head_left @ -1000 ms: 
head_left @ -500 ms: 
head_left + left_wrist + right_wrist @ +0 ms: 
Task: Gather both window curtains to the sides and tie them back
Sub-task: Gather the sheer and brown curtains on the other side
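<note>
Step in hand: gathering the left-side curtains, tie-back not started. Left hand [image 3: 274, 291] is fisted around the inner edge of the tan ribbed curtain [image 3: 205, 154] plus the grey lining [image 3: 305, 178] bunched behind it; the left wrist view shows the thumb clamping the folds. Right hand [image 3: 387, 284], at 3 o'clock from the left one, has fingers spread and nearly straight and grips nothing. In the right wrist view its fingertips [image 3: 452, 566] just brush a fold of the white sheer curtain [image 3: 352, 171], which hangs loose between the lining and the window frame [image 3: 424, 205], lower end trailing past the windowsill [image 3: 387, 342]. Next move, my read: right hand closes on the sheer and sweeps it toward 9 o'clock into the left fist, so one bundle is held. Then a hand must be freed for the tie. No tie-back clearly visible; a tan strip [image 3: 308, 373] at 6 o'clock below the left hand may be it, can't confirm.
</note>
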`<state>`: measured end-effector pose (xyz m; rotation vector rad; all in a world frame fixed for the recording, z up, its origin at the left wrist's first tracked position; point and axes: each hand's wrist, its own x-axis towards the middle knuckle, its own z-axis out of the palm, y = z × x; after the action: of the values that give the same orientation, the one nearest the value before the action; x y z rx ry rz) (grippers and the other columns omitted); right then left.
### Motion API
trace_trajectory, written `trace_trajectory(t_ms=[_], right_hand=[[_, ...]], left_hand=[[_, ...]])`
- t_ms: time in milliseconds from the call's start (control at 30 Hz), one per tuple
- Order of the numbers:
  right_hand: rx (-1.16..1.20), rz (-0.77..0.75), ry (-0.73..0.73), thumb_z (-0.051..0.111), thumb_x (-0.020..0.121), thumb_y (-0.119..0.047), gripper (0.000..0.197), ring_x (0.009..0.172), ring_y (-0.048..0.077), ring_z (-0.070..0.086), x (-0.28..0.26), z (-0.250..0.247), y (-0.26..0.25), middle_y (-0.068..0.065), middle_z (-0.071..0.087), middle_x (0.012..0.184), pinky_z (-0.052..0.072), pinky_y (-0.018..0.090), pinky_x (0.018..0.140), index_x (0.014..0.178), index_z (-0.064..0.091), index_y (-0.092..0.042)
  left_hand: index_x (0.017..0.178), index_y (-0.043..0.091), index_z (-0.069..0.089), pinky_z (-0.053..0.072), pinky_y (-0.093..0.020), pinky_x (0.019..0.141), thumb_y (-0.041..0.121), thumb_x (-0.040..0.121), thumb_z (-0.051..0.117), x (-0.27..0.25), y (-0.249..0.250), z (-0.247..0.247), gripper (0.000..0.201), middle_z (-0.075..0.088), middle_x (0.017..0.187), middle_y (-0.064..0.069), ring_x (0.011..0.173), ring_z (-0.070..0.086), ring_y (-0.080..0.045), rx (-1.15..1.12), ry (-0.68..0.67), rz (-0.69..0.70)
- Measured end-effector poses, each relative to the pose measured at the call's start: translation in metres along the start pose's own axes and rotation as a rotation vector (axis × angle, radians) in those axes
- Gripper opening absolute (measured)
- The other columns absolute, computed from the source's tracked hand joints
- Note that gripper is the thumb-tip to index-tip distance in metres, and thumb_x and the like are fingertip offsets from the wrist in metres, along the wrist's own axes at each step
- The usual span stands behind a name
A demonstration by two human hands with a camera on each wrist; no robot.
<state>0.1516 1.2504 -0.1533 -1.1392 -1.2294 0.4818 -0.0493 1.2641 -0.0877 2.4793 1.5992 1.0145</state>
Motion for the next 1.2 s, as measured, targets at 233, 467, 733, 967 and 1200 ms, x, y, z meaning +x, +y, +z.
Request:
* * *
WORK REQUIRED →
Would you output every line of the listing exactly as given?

ANSWER SPACE →
head_left @ -1000 ms: 
head_left @ -500 ms: 
head_left + left_wrist + right_wrist @ +0 ms: 
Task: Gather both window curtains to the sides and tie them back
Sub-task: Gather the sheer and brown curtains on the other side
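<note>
Step in hand: gathering the left-side curtains, tie-back not started. Left hand [image 3: 274, 291] is fisted around the inner edge of the tan ribbed curtain [image 3: 205, 154] plus the grey lining [image 3: 305, 178] bunched behind it; the left wrist view shows the thumb clamping the folds. Right hand [image 3: 387, 284], at 3 o'clock from the left one, has fingers spread and nearly straight and grips nothing. In the right wrist view its fingertips [image 3: 452, 566] just brush a fold of the white sheer curtain [image 3: 352, 171], which hangs loose between the lining and the window frame [image 3: 424, 205], lower end trailing past the windowsill [image 3: 387, 342]. Next move, my read: right hand closes on the sheer and sweeps it toward 9 o'clock into the left fist, so one bundle is held. Then a hand must be freed for the tie. No tie-back clearly visible; a tan strip [image 3: 308, 373] at 6 o'clock below the left hand may be it, can't confirm.
</note>
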`<state>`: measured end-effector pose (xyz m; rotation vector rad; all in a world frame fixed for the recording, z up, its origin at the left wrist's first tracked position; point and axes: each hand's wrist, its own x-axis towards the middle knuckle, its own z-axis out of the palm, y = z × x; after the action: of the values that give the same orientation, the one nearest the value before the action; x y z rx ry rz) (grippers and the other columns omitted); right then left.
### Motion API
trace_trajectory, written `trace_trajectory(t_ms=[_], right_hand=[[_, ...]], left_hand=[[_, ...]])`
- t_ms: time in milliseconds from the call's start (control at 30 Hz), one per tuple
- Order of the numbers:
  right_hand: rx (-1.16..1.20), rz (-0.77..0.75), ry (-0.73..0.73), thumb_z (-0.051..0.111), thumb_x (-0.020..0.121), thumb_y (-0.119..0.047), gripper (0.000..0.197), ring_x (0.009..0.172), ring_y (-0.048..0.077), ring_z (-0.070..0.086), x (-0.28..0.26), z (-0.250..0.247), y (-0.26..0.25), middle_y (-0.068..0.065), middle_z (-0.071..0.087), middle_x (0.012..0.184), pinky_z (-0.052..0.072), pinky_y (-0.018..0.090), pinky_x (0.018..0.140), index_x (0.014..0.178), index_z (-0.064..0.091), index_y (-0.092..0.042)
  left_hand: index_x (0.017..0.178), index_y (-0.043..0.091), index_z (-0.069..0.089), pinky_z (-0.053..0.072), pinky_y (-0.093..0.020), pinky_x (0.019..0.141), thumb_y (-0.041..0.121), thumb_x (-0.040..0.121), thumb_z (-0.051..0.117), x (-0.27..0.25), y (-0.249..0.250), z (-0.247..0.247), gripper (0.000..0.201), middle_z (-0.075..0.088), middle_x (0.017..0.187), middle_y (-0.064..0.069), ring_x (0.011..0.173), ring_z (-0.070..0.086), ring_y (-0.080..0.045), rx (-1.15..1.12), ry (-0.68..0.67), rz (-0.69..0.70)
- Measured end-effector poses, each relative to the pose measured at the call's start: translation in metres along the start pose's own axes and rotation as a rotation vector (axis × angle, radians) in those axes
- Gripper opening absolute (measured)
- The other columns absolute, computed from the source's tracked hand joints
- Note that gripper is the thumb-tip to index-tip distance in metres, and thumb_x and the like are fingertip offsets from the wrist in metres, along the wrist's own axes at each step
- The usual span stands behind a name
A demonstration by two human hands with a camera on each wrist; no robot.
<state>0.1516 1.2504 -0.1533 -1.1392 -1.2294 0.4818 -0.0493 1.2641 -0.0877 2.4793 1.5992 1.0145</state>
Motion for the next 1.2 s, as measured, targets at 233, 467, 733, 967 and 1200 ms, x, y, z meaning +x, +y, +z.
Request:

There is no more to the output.